Matrix metalloproteinase 13 is one of three mammalian collagenases that are capable of initiating the degradation of interstitial collagens during wound healing. Herein, we report for the first time the molecular cloning of the catalytic domain (CD) of sika deer MMP-13, followed by protein expression in Escherichia coli and purification by affinity chromatography. The final yield was approximately 90.4 mg per liter of growth culture with a purity of 91.6%. The mass recovery during the purification and renaturation were 70.2% and 81.5%, respectively.
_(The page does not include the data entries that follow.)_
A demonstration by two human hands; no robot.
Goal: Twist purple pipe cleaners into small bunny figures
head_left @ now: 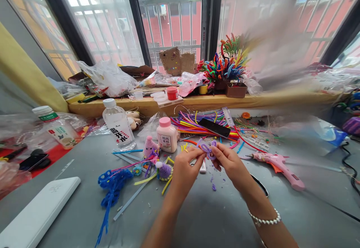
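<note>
A small purple pipe-cleaner shape with several loops (207, 148) is pinched between my two hands above the grey table. My left hand (188, 165) grips its left side with closed fingertips. On its right side, the thumb and fingers of my right hand (230, 162) are closed on it. Purple scraps (214, 187) lie on the table below. Left of my hands are a pink figure (150, 147), a purple and yellow pipe-cleaner figure (164, 170) and a blue fuzzy pipe-cleaner piece (115, 182). A pink glue gun (281, 167) rests to the right.
Behind my hands lie colourful pipe cleaners (185, 126) and a black phone (214, 128). A pink bottle (167, 135) and clear water bottle (119, 126) stand left of them. A white box-like object (42, 210) occupies the front left. The glue gun's cord (329, 205) trails right.
</note>
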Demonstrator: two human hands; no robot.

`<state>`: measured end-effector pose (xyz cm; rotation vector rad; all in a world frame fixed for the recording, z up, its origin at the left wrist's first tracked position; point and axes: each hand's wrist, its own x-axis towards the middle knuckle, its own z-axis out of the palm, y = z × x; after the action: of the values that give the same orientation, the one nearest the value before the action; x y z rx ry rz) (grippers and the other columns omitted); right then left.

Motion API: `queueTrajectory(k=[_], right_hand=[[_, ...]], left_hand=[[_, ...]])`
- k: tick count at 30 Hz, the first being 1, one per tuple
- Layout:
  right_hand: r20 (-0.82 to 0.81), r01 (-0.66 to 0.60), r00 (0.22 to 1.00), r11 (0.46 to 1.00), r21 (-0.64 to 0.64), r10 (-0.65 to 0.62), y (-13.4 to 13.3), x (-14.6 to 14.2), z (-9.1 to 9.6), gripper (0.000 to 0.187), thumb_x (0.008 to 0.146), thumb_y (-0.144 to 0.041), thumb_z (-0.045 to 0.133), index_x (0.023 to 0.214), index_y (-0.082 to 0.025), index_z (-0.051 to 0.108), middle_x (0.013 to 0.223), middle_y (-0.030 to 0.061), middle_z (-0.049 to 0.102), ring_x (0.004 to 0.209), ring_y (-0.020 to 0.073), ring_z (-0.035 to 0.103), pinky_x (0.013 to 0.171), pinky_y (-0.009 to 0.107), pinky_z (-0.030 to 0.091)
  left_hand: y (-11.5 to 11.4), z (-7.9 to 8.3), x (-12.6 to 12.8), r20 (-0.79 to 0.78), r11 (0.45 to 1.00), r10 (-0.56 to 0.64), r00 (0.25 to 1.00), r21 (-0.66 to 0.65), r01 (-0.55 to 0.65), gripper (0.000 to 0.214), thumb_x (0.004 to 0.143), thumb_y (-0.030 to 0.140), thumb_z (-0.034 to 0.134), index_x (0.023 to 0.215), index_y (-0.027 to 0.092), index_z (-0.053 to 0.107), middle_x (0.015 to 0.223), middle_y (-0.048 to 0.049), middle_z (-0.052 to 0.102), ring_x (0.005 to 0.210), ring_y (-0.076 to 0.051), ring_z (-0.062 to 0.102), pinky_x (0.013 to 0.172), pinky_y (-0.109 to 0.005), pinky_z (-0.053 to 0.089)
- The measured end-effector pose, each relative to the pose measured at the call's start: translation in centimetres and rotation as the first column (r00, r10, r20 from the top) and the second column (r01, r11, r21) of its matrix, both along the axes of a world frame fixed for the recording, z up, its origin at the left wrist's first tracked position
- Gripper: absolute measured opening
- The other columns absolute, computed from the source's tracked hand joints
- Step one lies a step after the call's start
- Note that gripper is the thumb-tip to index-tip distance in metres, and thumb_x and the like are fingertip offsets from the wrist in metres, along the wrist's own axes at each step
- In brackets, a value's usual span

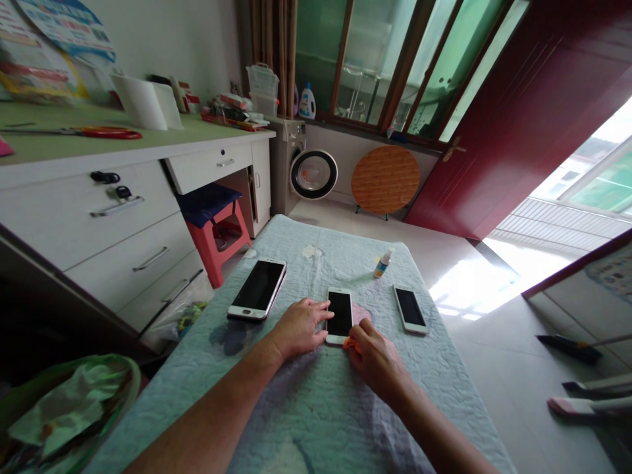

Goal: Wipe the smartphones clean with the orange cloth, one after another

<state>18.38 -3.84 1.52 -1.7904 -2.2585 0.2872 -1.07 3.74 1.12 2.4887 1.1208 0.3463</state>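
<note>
Three white phones lie face up on a pale blue quilted cloth [296, 408] that covers a table. My left hand [299, 327] rests flat on the cloth, its fingers spread against the left edge of the middle phone [340, 315]. My right hand [372, 355] is closed just below that phone's bottom right corner, pinching a small orange cloth [348, 343]. A pink patch shows under the phone's right side. The larger phone [258, 289] lies to the left, the third phone [410, 309] to the right.
A small spray bottle [383, 263] stands on the cloth behind the phones, and a white wad [311, 251] lies further back. A white desk with drawers [123, 217] and a red stool [217, 234] are at the left. A washing machine [301, 168] stands by the far wall.
</note>
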Motion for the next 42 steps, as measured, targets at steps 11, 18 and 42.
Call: queueTrajectory(k=[11,18,42], right_hand=[[-0.361,0.143,0.922,0.990,-0.011,-0.137,0.4,1.9,-0.4,0.010,0.085,-0.026,0.053,0.090,-0.019,0.048,0.071,-0.0022,0.056,0.063,0.0134,0.052,0.060,0.024,0.037],[-0.292,0.029,0.956,0.999,0.039,-0.016,-0.4,1.1,-0.6,0.013,0.091,-0.025,0.047,0.085,-0.019,0.056,0.086,0.0028,0.058,0.080,0.0152,0.055,0.071,0.025,0.040],[-0.231,0.266,0.942,0.961,0.072,-0.243,7.4,0.8,-0.9,0.013,0.082,-0.021,0.049,0.079,-0.017,0.061,0.070,0.0007,0.059,0.065,0.0132,0.051,0.060,0.022,0.033]], left_hand=[[-0.3,0.1,0.1,0.018,1.000,0.017,1.000,-0.002,-0.017,0.068,0.060,0.043,0.078,0.123,0.023,0.060,0.137,-0.0058,0.053,0.117,-0.029,0.050,0.101,-0.039,0.039],[-0.4,-0.2,0.2,0.042,0.999,0.034,0.999,0.028,-0.035,0.072,0.061,0.043,0.078,0.126,0.019,0.057,0.134,-0.0067,0.055,0.117,-0.028,0.050,0.102,-0.038,0.038],[-0.1,-0.5,0.1,0.022,0.999,-0.007,1.000,0.038,0.007,0.065,0.067,0.048,0.076,0.123,0.021,0.059,0.131,-0.0081,0.057,0.116,-0.030,0.050,0.099,-0.040,0.039]])
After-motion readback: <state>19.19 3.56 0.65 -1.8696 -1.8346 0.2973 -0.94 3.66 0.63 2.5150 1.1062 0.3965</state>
Using gelatin zymography and a degradation assay, we found that the refolded sika deer MMP-13 (CD) could digest gelatin. The optimal pH and temperature for the enzyme bioactivity was 8.0 and 37 degrees C, respectively. The K. value for the enzyme-catalyzed digestion of gelatin was 136+/-8 mu g/mL, and the Vmax was 4.12 x 10(3) U/mu g. sdMMP13 (CD) was able to completely degrade collagen II and gelatin, and partially degrade fibronectin. The sdMMP-13 (CD) activity was significantly inhibited by several chemicals including 1, 10-phenanthroline, EDTA, Fe2+, Cu2+, and Mn3+. (C) 2016 Elsevier Inc. All rights reserved.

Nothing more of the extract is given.